From early 20th-century streets and beaches to mid-century boulevards and music festivals, the exhibition gathers humanist and documentary visions in which dogs move naturally through the frame. Jacques-Henri Lartigue’s elegant Parisian walkers and seaside snapshots, André Kertész’s animals cutting through fresh snow, and images by Martin Dain, Louis Stettner, Louis Faurer, John Loring, William Witt, and others describe cities and neighborhoods through the easy companionship between children, strangers, and their dogs. In these works, the animals become anchors of gesture and mood, grounding scenes of play, work, and urban drift.
Best in Show also looks at how fashion and celebrity photographers have embraced dogs to soften glamour and add narrative spark. Arthur Elgort’s portraits of models and muses on the move, William Helburn’s poised figures crossing Penn Station with a whippet at heel, Terry O’Neill’s Brigitte Bardot on set with a dog, Larry Fried’s John F. Kennedy at play with his pet, and Harry Benson’s portraits that fold dogs into the theater of public life all show how a canine presence can disarm formality, complicate a pose, or underscore intimacy.

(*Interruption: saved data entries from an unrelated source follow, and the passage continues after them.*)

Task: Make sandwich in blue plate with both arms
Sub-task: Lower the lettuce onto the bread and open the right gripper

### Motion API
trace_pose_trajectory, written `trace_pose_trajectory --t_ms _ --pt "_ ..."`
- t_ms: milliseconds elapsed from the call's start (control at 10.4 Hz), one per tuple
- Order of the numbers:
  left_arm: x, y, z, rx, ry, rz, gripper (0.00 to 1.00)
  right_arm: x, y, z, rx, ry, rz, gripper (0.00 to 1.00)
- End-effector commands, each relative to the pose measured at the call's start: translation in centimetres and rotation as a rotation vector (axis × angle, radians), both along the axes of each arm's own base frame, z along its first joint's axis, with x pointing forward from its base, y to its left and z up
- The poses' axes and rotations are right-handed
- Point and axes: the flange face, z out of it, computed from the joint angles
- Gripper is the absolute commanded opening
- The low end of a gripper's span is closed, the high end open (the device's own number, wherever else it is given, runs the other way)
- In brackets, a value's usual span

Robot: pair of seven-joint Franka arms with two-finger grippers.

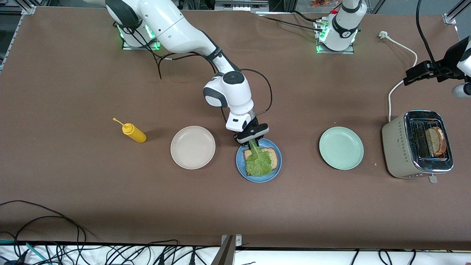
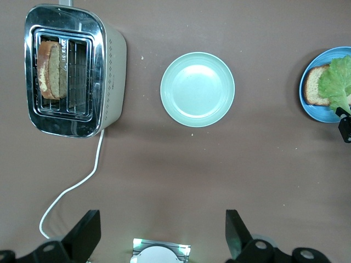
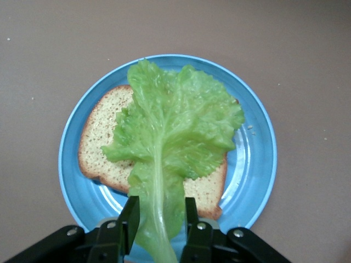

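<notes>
The blue plate [image 1: 270, 176] [image 3: 258, 159] holds one slice of brown bread [image 1: 272, 154] [image 3: 98, 148]. A green lettuce leaf [image 1: 258, 162] [image 3: 175, 126] lies over that slice, its stem reaching past the plate's rim. My right gripper [image 1: 252, 141] [image 3: 159, 205] is low over that rim and open, with the stem between its parted fingers. A second bread slice [image 1: 435, 141] [image 2: 52, 68] stands in the toaster [image 1: 401, 147] [image 2: 112, 71]. My left gripper [image 1: 414, 75] [image 2: 159, 235] hangs open and holds nothing, high over the left arm's end of the table.
A pale mint-green plate [image 1: 341, 148] [image 2: 197, 89] sits between the blue plate and the toaster. A beige-white plate [image 1: 192, 147] and a yellow squeeze bottle [image 1: 133, 132] lie toward the right arm's end. The toaster's white cord [image 1: 401, 55] runs toward the left arm's base.
</notes>
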Motion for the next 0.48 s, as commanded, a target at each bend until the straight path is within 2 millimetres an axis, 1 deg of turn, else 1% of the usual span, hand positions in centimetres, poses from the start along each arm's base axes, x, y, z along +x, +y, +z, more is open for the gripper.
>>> trace_pose_trajectory --t_ms 0,96,192,383 --pt "0.2 0.1 0.5 0.031 0.001 0.003 1.00 0.3 0.6 0.4 0.010 -0.033 -0.002 0.44" --pt "0.2 0.1 0.5 0.031 0.001 0.003 1.00 0.5 0.7 1.1 0.017 -0.035 -0.005 0.44" --pt "0.2 0.1 0.5 0.031 0.001 0.003 1.00 1.1 0.3 3.1 0.037 -0.026 -0.034 0.49" --pt "0.2 0.1 0.5 0.031 0.001 0.003 1.00 1.4 -0.3 6.4 0.005 0.039 -0.106 0.54"
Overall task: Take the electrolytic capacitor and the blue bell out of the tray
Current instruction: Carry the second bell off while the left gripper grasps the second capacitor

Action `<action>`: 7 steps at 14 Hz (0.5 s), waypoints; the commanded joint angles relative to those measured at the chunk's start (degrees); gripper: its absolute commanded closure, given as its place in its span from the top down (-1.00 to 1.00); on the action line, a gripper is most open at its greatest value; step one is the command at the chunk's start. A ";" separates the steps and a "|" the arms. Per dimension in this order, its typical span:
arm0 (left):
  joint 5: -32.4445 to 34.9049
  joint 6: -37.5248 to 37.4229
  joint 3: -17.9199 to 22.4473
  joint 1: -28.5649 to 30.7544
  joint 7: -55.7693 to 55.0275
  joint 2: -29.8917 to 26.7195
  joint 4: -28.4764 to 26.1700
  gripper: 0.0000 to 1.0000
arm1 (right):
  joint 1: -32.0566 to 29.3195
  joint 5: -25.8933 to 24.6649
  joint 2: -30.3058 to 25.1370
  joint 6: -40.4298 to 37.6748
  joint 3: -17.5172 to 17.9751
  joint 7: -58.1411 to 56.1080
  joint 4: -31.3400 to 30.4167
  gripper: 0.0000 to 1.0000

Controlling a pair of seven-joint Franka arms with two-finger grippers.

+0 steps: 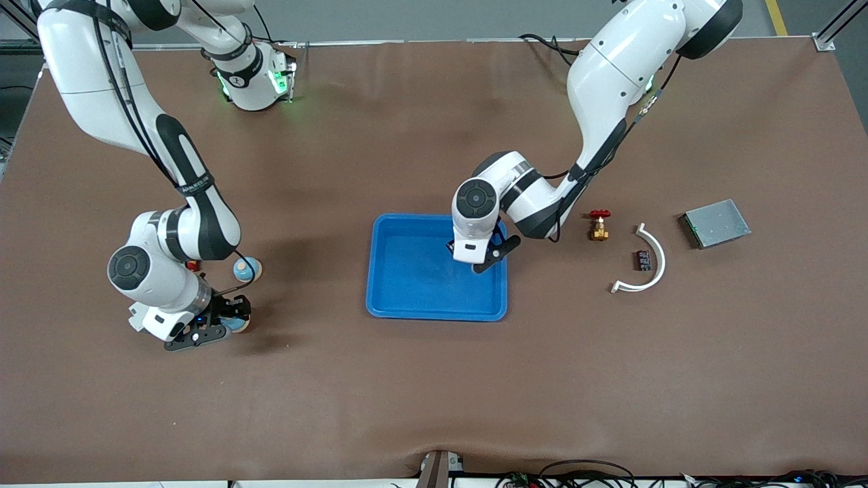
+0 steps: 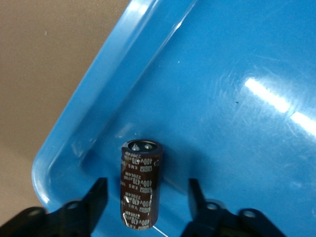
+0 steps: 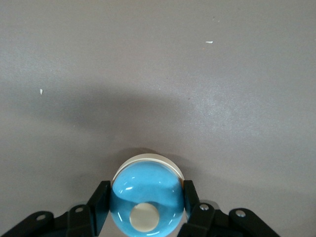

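With the blue tray as my reference, I read the left gripper low over the tray's corner at the left arm's end. The capacitor, a dark brown cylinder with white print, lies on the tray floor just beside that corner. Its long axis runs flat along the floor, and its terminal end points away from the gripper. The fingers stand spread on both sides of the capacitor, with a clear gap on each side.

The right gripper sits well away from the tray, toward the right arm's end of the table. Its fingers are pressed against the blue bell, whose white button faces up toward the wrist camera.
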 commanded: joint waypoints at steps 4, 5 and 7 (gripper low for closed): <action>1.58 0.27 0.40 -0.46 -1.30 0.42 0.76 -0.57 | -2.66 0.70 0.56 1.21 1.14 -2.23 -0.30 -1.00; 1.49 0.27 0.31 -0.46 -1.30 0.42 0.85 -0.71 | -2.84 0.70 0.73 1.21 1.14 -2.24 -0.30 -1.00; 1.49 0.09 0.31 -0.11 -1.22 0.07 1.02 -0.88 | -2.84 0.79 1.00 1.21 1.14 -2.32 -0.30 -1.00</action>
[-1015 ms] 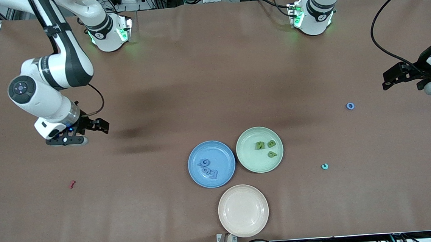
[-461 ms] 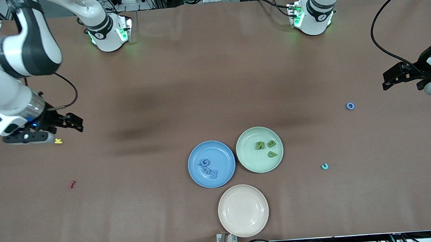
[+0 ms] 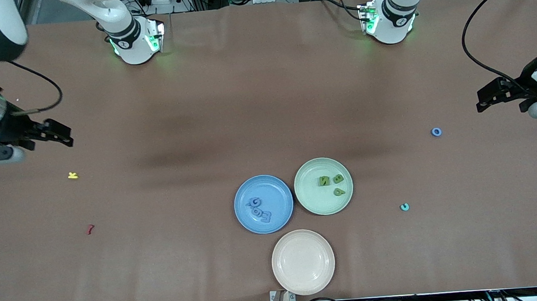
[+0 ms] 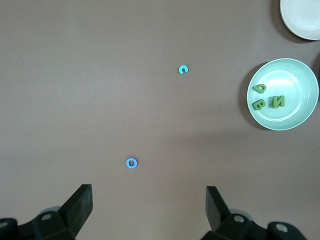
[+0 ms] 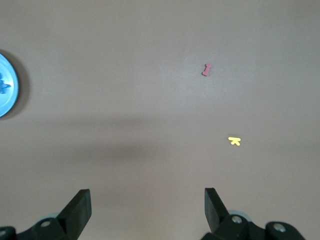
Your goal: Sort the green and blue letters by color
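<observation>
Several blue letters [image 3: 259,210] lie in the blue plate [image 3: 276,191]. Three green letters [image 3: 331,184] [image 4: 267,98] lie in the pale green plate [image 3: 313,199] [image 4: 296,118] beside it. A loose blue ring-shaped letter [image 3: 436,132] [image 4: 131,163] lies on the table toward the left arm's end, just ahead of my open, empty left gripper [image 3: 481,99] [image 4: 149,200]. A teal C [image 3: 404,207] [image 4: 183,69] lies nearer the front camera. My right gripper [image 3: 64,133] [image 5: 148,202] hangs open and empty over bare table at the right arm's end.
An empty cream plate [image 3: 303,262] [image 4: 302,20] sits nearest the front camera. A tiny yellow letter [image 3: 72,175] [image 5: 234,141] and a red squiggle [image 3: 90,229] [image 5: 206,70] lie at the right arm's end. The blue plate's rim [image 5: 6,85] shows in the right wrist view.
The right arm has swung away from the plates toward its end of the table, uncovering the yellow letter. The left arm has not moved. Both grippers stayed open.
</observation>
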Controlling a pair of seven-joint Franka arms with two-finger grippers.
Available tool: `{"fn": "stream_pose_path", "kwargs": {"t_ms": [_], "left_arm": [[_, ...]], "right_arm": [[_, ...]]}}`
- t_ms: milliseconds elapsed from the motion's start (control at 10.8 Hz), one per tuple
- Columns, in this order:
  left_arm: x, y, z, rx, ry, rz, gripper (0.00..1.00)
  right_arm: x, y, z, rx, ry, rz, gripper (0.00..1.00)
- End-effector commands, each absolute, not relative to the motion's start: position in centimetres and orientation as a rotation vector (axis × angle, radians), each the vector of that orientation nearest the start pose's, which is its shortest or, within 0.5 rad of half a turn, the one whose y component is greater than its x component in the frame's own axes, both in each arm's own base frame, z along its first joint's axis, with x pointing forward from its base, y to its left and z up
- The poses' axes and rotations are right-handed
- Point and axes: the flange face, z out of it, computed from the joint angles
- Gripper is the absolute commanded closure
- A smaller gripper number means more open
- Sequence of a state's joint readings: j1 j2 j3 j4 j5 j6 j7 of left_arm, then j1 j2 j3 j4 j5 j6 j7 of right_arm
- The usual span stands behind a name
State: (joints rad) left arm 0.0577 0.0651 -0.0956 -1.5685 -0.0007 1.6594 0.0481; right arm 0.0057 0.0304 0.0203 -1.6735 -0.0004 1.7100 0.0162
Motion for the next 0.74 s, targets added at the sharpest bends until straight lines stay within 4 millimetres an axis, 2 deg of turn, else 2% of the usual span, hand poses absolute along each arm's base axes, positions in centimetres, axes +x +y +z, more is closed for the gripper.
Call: {"fn": "stream_pose_path", "kwargs": {"t_ms": [0, 92, 646], "left_arm": [[58.3, -2.0, 60.0, -3.167, 0.106, -0.056, 0.0], [58.3, -1.9, 60.0, -3.167, 0.104, -0.056, 0.0], [58.3, -1.9, 60.0, -3.169, 0.106, -0.057, 0.0]], "right_arm": [[56.7, -0.7, 62.0, -3.146, -0.075, -0.009, 0.0], [56.6, -1.4, 62.5, -3.141, -0.068, -0.022, 0.0], [56.7, -1.4, 63.2, -3.121, -0.046, -0.049, 0.0]]}}
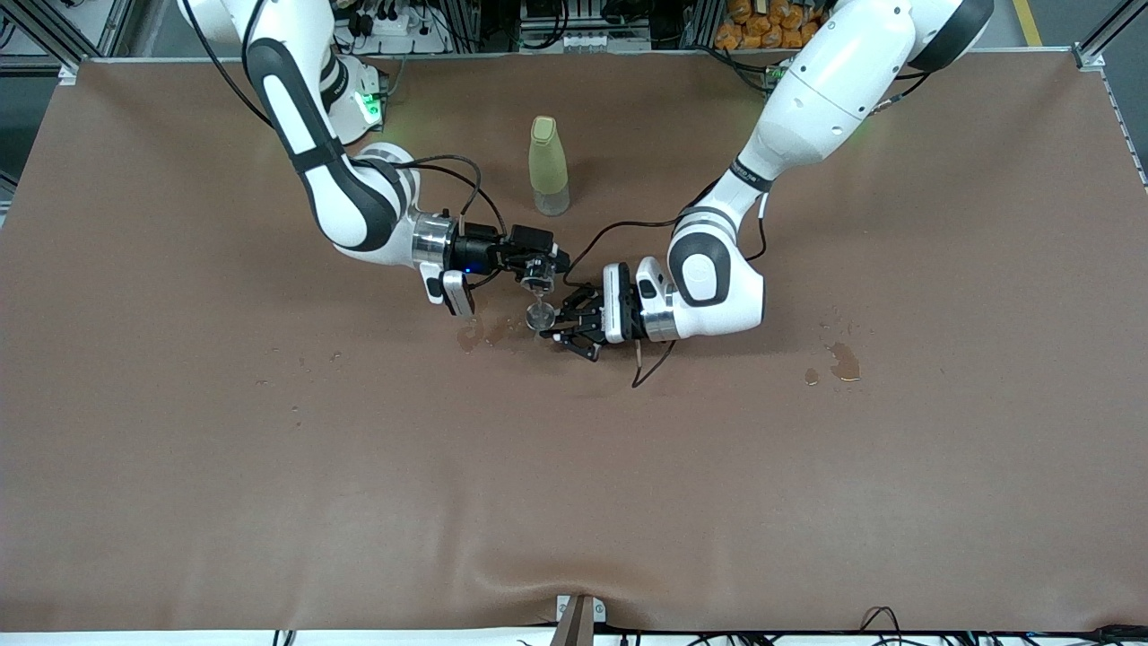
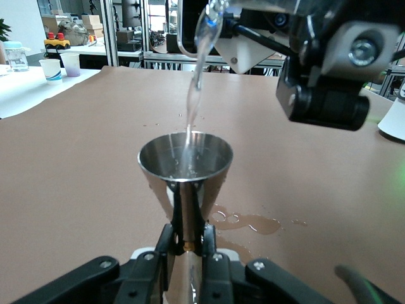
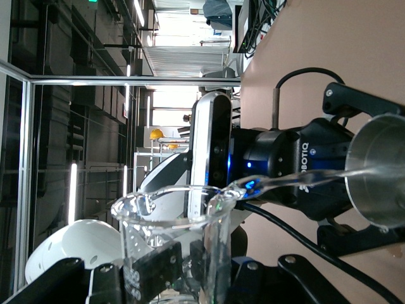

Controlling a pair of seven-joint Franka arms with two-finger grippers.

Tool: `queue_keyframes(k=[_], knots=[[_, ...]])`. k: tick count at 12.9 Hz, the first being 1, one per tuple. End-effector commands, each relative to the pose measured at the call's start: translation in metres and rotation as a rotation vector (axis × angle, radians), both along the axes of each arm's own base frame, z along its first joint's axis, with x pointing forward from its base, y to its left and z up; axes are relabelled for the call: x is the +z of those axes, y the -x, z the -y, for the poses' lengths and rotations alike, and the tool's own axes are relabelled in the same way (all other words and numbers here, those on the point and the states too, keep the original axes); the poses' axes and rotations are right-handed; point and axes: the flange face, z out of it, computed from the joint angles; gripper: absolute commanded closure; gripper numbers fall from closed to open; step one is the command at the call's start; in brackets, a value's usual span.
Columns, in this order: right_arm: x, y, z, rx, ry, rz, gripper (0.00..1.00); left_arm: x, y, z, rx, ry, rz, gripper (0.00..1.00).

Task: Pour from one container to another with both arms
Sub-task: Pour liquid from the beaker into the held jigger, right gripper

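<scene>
1. The right tool (image 1: 536,267), over the middle of the counter (image 1: 269,467), is clamped shut on the clear cup (image 3: 171,234). The cup is tipped so that a thin stream (image 2: 193,95) falls from its lip.
2. The left tool (image 2: 186,244) sits just below, closed tight on the narrow waist of the metal cone cup (image 2: 185,158). It holds the cone upright at the centre of the front view, and the stream lands inside the rim.
3. Risk: the stream enters near the rim's edge rather than at its centre. A small drift of either arm, or a steeper tilt, would likely send water down the outside.
4. Risk: the cone is small and would probably overflow if the tilt is not eased in time. A puddle (image 2: 250,223) lies on the counter beside it.
5. Risk: smooth wet glass between hard fingers could slip or rotate.
6. Materials: the cup is thin, transparent, straight-walled glass with a flared lip. The cone is brushed steel, reflective, and pinched at its middle. The counter cover is matt brown with dark wet stains (image 1: 843,361).
7. A tall pale yellow-green bottle (image 1: 548,166) stands in the upper middle of the frame, apart from both tools.
</scene>
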Motion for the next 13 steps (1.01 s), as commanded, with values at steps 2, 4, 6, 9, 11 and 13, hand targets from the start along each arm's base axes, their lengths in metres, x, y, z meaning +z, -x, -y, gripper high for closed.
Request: queue_keyframes(k=[2,4,6,9,11,13], knots=[[0.0031,-0.0043,-0.0010,-0.013,-0.027,-0.045,1.00,0.0030,0.0010,0.0015,0.007,0.001,0.012,1.00],[0.0031,-0.0043,-0.0010,-0.014,-0.032,-0.075,1.00,0.0020,0.0006,0.0006,0.008,0.000,0.012,1.00],[0.0049,-0.0040,-0.0021,-0.008,-0.049,-0.115,1.00,0.0020,0.0006,0.0006,0.009,0.000,0.011,1.00],[0.0054,-0.0038,-0.0026,-0.006,-0.057,-0.140,1.00,0.0020,0.0006,0.0006,0.009,0.000,0.011,1.00],[0.0060,-0.0048,-0.0021,-0.009,-0.062,-0.160,1.00,0.0014,0.0017,0.0012,0.007,-0.001,0.010,1.00],[0.0068,-0.0046,-0.0024,-0.006,-0.085,-0.225,1.00,0.0006,0.0030,0.0006,0.006,-0.003,0.007,1.00]])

Elliott Erwitt and William Wegman bring wit and formal invention to the fore, turning dogs into the linchpins of visual surprise. Erwitt’s celebrated compositions, with cropped legs, leaping bodies, and mismatched scales, recast city sidewalks and parks as stages for sight gags and small dramas, while Wegman’s carefully staged Weimaraner transforms the animal into a sculptural, almost anthropomorphic presence. Spanning more than a century of picture making, from vintage silver gelatin prints to large-scale archival pigment photographs, Best in Show reveals dogs not as props but as collaborators that redirect attention, open emotional space, and connect viewers to their own memories.